On the subject of beauties, a major tip of the bonnet to old friend Les Lazaruk. Ronnie has come up with a boffo idea to honor Tyler Bieber, the Humboldt play-by-play voice who was among the Fallen 16 on the team bus involved in the fatal crash nine days ago. Now the mouthpiece of the Saskatoon Blades of the Western Hockey League, Ronnie has volunteered to sit in the play-by-play seat for one game during the Broncos 2018-19 Saskatchewan Junior Hockey League season, as a tribute to Bieber. No fee. No expenses. He’s suggested other broadcasters do the same, and look who’s on board with the idea—Chris Cuthbert, Gord Miller, Dave Randorf, Kelly Moore, Rob Faulds, Brian Munz, Jamie Campbell, Roger Millions, Darren Pang and Peter Young, among many other notable voices. It truly is a beautiful thing that Ronnie is doing. No surprise, though. He’s one of the genuinely good guys in the biz. (If you wondering, those of us who worked at the Winnipeg Tribune call him Ronnie because back in the day he had a head of hair just like Ronald McDonald’s.)

Bob Cole

On the matter of hockey broadcasters, you might have noticed that the voice of Bob Cole has been silent during this spring’s Stanley Cup tournament. NHL rights holder in Canada, Rogers, has shut down the 84-year-old. “The decision sure wasn’t mutual,” Cole tells Michael Traikos of Postmedia. “It was right out of the blue. Rogers decided to go with other teams and I have to live with that. But it was their decision—not mine.” Oh, baby! No question Cole has lost a step, but his ouster is sad, nonetheless.

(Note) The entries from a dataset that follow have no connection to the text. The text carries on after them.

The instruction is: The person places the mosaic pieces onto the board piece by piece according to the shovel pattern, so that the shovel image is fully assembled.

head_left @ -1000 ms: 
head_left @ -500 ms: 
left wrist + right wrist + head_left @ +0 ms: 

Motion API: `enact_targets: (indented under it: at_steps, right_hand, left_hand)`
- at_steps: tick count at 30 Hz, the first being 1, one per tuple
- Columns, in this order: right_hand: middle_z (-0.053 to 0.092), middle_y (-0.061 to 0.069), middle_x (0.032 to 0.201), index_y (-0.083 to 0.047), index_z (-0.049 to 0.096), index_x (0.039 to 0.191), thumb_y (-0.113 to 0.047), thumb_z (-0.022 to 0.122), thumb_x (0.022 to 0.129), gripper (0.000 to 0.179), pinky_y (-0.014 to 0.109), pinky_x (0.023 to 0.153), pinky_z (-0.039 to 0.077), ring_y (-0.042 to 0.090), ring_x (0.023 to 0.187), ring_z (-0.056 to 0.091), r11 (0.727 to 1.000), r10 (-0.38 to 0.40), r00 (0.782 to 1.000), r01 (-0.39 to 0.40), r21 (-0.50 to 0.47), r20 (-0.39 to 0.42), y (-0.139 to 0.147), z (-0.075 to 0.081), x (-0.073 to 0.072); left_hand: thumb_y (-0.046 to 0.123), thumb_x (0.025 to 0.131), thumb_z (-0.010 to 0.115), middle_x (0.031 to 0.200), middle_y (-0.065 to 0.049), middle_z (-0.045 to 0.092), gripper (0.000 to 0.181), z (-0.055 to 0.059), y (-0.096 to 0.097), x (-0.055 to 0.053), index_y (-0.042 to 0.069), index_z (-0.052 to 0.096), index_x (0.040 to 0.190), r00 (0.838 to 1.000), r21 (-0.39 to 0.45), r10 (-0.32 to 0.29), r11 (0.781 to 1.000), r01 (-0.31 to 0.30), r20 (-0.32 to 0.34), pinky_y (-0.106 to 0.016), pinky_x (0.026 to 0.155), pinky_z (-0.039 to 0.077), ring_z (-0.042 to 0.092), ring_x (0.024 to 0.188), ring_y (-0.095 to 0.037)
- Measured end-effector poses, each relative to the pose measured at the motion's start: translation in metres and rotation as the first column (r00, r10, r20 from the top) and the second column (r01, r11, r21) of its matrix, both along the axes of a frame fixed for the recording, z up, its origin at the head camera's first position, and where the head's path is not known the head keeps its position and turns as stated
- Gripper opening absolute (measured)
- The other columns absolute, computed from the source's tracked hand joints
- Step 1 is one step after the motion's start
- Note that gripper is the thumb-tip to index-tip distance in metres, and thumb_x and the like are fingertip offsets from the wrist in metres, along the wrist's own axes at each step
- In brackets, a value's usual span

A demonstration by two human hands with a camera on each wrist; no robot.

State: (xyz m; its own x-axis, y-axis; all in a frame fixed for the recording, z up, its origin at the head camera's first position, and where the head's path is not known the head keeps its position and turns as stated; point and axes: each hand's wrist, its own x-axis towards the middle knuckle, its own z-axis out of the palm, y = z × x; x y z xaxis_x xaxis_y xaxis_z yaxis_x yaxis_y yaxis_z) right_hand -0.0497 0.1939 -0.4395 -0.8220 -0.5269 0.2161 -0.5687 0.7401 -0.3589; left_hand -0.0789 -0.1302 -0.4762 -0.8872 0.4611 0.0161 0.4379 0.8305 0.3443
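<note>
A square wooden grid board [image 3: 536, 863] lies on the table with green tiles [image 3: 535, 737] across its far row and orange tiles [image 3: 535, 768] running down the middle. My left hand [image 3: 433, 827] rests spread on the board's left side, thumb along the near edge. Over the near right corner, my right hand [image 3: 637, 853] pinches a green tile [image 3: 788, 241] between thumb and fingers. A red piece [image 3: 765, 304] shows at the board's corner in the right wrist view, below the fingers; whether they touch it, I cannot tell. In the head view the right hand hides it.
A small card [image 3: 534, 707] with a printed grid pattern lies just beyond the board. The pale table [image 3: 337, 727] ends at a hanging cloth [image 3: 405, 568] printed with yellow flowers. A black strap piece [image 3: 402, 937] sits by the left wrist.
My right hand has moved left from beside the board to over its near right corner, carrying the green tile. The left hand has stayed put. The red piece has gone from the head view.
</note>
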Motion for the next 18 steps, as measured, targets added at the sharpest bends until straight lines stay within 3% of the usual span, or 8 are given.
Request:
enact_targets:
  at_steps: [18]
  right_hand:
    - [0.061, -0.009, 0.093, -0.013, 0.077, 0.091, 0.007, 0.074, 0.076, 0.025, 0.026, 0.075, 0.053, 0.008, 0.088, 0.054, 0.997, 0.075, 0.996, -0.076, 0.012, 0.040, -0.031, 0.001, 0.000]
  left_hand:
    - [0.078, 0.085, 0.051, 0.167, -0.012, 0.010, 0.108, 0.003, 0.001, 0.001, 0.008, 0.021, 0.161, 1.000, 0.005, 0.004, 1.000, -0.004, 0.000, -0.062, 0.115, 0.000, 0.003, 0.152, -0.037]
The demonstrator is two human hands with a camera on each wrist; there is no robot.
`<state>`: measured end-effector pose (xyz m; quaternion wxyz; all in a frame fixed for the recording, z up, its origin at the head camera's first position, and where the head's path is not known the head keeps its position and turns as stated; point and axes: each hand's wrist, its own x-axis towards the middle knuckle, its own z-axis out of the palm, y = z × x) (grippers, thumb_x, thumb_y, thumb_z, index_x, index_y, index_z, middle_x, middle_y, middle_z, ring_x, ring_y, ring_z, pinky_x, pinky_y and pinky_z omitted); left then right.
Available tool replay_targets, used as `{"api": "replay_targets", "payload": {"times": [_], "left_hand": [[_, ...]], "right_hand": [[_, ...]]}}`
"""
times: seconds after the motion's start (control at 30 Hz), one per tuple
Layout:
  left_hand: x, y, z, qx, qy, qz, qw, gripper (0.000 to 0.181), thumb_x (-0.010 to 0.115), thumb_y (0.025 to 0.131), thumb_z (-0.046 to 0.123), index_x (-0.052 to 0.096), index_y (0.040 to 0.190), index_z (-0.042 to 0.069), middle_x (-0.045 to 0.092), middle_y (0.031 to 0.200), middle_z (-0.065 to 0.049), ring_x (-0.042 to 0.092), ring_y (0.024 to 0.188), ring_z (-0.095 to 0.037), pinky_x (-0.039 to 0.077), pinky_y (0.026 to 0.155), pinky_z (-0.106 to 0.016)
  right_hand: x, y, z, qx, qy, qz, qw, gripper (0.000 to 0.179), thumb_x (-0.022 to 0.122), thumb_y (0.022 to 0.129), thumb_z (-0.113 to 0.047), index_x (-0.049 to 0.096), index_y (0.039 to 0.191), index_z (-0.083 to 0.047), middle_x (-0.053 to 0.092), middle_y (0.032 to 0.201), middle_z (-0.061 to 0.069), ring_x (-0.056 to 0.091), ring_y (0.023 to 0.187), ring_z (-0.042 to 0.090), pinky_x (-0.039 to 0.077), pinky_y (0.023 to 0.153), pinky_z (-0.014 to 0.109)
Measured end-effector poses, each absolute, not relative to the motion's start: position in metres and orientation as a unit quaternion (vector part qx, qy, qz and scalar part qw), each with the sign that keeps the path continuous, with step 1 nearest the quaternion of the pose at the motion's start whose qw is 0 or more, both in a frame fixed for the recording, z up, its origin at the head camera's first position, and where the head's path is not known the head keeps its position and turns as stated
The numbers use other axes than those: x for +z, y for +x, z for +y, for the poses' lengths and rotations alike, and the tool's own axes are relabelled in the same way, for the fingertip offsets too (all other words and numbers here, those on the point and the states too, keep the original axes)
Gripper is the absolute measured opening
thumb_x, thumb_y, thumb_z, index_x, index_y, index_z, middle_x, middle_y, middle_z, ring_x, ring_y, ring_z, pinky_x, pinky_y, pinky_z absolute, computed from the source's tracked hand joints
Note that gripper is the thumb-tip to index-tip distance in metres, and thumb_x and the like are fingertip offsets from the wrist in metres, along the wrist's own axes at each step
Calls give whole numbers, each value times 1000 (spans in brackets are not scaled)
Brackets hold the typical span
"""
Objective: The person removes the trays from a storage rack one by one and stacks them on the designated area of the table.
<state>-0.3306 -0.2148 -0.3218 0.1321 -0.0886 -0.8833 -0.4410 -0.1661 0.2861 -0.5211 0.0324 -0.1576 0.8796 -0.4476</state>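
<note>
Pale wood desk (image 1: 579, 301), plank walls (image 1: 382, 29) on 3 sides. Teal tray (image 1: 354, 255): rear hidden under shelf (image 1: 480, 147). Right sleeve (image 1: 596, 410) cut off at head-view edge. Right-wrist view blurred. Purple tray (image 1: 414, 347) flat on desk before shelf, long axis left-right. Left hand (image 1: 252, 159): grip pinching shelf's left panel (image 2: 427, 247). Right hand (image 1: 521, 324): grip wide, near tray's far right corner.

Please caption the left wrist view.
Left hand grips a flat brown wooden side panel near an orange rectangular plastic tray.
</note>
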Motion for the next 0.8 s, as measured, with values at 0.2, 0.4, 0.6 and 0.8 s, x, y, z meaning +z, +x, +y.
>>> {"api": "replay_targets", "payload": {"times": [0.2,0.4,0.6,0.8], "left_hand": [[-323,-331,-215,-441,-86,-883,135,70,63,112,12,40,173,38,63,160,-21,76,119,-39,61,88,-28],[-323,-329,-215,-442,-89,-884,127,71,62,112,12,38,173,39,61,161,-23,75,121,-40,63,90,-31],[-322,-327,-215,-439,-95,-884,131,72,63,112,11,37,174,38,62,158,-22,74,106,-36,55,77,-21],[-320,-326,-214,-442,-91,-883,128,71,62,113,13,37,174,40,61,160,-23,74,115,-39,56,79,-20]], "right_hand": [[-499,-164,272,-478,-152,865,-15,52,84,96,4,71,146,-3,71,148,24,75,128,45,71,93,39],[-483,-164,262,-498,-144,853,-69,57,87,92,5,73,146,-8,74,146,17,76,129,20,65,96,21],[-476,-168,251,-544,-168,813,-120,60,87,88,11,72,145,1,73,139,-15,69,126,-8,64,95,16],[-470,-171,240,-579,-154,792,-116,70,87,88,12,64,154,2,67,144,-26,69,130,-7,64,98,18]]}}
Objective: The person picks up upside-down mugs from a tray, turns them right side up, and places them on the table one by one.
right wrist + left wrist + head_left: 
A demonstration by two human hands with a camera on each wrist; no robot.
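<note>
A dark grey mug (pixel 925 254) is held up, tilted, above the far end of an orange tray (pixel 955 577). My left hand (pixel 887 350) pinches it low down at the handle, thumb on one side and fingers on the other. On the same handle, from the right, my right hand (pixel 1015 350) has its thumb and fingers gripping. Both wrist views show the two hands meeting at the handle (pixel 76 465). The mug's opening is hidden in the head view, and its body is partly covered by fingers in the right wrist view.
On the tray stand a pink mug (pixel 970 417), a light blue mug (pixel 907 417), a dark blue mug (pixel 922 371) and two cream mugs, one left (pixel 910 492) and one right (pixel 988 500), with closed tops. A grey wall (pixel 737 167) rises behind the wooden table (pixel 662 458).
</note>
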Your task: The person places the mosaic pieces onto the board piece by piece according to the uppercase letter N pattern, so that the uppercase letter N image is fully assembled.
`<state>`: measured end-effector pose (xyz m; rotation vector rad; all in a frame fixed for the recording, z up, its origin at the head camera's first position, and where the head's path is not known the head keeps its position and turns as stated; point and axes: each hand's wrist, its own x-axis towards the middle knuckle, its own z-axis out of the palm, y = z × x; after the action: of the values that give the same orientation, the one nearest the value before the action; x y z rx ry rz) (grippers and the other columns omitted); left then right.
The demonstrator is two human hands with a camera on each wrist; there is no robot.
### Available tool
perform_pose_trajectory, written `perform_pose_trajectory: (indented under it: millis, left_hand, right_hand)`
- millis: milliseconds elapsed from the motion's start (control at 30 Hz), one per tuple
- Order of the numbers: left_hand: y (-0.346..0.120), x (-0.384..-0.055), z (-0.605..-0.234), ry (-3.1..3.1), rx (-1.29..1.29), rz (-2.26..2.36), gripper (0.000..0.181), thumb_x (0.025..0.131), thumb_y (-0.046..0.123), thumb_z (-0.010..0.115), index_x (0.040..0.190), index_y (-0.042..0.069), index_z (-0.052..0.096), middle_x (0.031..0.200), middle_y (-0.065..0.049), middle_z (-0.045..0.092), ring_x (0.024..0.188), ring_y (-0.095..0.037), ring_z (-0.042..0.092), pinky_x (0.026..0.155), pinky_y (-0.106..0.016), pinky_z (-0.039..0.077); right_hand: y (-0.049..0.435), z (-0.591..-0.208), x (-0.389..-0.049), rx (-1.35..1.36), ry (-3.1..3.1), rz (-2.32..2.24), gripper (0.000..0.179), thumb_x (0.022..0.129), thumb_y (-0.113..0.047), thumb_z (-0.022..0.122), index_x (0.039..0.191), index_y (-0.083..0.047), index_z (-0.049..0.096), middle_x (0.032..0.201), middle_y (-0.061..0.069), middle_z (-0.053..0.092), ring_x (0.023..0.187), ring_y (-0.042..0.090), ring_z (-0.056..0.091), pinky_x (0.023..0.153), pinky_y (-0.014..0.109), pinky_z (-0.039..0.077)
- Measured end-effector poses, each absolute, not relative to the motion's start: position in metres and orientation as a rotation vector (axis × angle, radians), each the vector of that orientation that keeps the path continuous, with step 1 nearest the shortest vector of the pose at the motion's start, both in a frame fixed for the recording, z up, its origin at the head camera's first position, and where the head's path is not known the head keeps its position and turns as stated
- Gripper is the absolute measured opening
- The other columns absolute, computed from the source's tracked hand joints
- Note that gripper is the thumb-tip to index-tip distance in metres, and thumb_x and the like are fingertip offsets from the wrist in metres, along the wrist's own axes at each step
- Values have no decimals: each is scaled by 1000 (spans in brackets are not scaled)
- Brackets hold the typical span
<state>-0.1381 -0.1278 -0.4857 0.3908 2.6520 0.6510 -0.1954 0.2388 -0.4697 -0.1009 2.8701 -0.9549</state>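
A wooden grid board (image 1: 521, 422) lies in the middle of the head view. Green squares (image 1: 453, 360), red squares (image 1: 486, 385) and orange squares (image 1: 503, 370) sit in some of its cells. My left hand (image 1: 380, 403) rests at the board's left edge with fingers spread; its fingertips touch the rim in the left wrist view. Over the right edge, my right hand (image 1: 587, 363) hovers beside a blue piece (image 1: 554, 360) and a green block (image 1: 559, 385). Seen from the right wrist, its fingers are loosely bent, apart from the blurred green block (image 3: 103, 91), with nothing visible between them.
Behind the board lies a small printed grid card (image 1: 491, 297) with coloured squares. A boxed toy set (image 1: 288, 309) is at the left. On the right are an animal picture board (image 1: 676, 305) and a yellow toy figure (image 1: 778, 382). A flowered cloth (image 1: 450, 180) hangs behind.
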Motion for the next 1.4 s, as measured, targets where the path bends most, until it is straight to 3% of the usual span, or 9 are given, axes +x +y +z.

Elliotte Friedman of Sportsnet refers to the Ted Lindsay Award as the “NHLPA vote for MVP.” Not true. The Lindsay trinket goes to the NHL’s “most outstanding player,” as determined by members of the players’ association. If the media can’t get these things right, why are they allowed to vote for seven award winners?

Last Wednesday night in sports: NHL teams toss everything but hand grenades at each other as the Stanley Cup tournament begins. Number of bench-clearing brawls: 0. Major League Baseball teams throw baseballs at each other. Number of bench-clearing brawls: 3. Yet hockey still gets a bad rap for being a goon sport. Go figure.

Yogi Berra-ism of the week comes from Nazem Kadri of the Tranna Maple Leafs, suspended three games for his predatory hit on Boston Bruins Tommy Wingels: “I certainly wasn’t trying to hit him when he was down like that, I just felt like he, uh, I was already committed to the hit.”

Tweet of the week comes from Paul Friesen of the Winnipeg Sun, following a media exchange with Jets head coach Paul Maurice:

Media: “If Jack Roslovic was the Beatles and (Mathieu) Perreault was the Rolling Stones, what song would you be humming this morning?”

Maurice: “It’s all Led Zeppelin. It usually is.”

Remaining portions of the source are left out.